In der Frankfurter Allgemeinen Sonntagszeitung vom 12. April 2020 publiziert Dr. Christoph Engemann, Postdoc Gesellschaft & Digitalisierung an der Professur Theorie medialer Welten, eine politische und medientheoretische Einordnung von Corona-Tracing-Apps. Lesen Sie hier den gesamten Artikel:
Frankfurter Allgemeine Sonntagszeitung, 12.04.2020, Feuilleton, Seite 40:
Die Contact-Tracing-Apps zur Corona-Bekämpfung, die in den kommenden Wochen europaweit eingeführt werden sollen, werden bereits als ein Aushängeschild europäischer Werte gefeiert. Anders als in China, Korea und Singapur würden diese Apps den Datenschutz und die Freiheitsrechte der Bürger wahren. Die Anonymisierung der Daten, deren kryptographischer Schutz, ihre treuhänderische Speicherung sowie die Verwendung der jeweiligen Kontaktdaten in engbegrenzten medizinisch und epidemiologisch sinnvollen Kontexten sollen zeigen, dass diese Apps nicht im Interesse der Überwachung, sondern im Interesse des Schutzes und der Gesundheit der Bürger gestaltet wurden.
Den Grundprinzipien des Datenschutzes - Zweckbindung, Verhältnismäßigkeit, Datensparsamkeit und der Kontrolle der Bürger über ihre Daten - möchten diese Apps und ihre Infrastrukturen geradezu vorbildlich entsprechen. An diesem Modell, so ist nicht nur zwischen den Zeilen zu vernehmen, lässt sich die Zukunft digitalen Regierens in Europa ablesen. Gegenüber den Ängsten vor einer digitalen Überwachungstotalität, die wahlweise als ein neoliberaler, aber im Herzen marktfreier Überwachungskapitalismus daherkommt oder als digitale Autokratie gefürchtet wird, werde hier ein dritter Weg digitalen Regierens sichtbar.
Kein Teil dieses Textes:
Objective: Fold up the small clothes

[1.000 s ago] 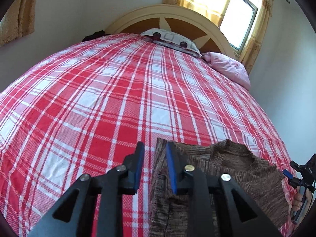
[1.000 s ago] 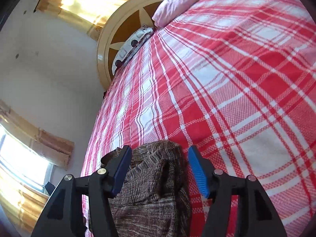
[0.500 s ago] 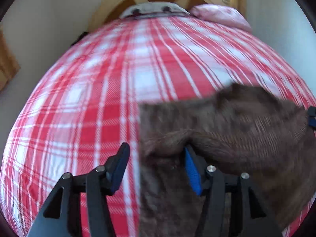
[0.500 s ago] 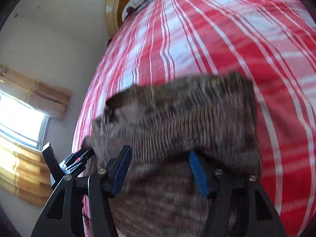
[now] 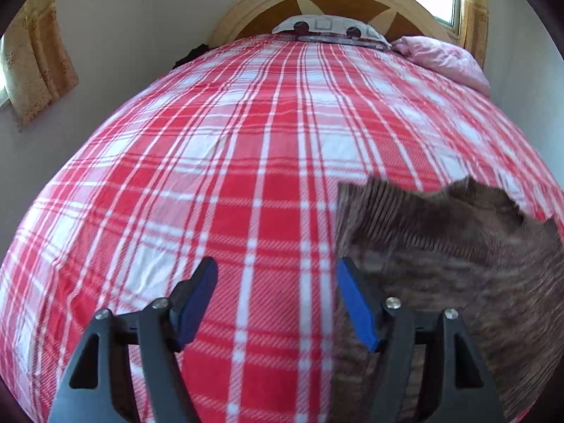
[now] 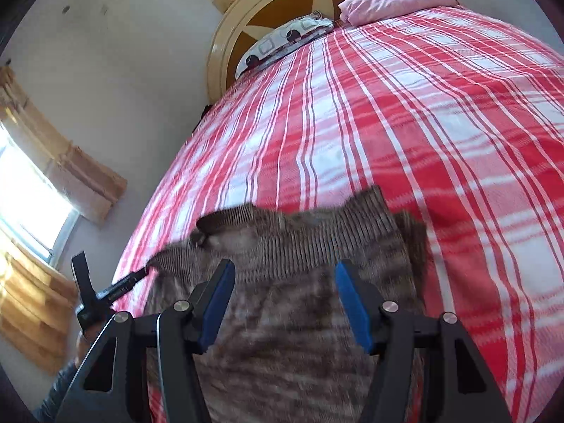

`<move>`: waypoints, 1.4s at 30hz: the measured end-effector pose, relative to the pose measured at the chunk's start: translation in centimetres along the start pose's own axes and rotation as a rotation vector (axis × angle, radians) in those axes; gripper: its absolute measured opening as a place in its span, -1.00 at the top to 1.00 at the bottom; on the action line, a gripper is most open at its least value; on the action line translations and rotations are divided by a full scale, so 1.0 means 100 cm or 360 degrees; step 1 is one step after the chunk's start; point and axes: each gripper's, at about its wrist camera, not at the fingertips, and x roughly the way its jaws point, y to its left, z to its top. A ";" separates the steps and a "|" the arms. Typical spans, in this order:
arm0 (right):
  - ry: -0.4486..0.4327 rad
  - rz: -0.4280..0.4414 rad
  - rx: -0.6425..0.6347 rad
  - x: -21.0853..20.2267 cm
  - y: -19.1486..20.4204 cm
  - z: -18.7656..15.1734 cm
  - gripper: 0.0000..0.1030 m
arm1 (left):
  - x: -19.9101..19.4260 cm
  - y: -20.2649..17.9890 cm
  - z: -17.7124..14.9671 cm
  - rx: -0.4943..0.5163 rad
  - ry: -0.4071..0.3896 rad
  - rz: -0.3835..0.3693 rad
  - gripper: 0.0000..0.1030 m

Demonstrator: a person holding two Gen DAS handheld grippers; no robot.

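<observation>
- Sweater (image 6: 299, 303) is lying flat on the bed (image 5: 246, 176) near its foot end, ribbed hem doubled over: a fold appears laid.
- Left tool (image 5: 276, 303) has just been opening; its jaws are standing wide over bare sheet beside the sweater's edge, holding nothing.
- Right tool (image 6: 284, 303) is tilting down above the sweater, jaws parted, gripping nothing.

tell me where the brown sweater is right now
The brown sweater lies on the red plaid bedspread at the near end of the bed, under the right gripper and right of the left gripper.
</observation>
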 end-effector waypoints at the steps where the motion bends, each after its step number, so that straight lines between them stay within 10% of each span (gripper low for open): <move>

Das mag stimmen. Aber für die politische Bewertung und kollektive Entscheidungsfindung über diese neue Medialität des Regierens ist ein genauerer Blick über diese spezifischen Corona-App-Infrastrukturen hinaus nötig. Das zeitgenössische Regieren, das sich hier ankündigt, erzeugt und bearbeitet Sozialität in und mit medialen Arrangements, die selbst politisiert werden müssen.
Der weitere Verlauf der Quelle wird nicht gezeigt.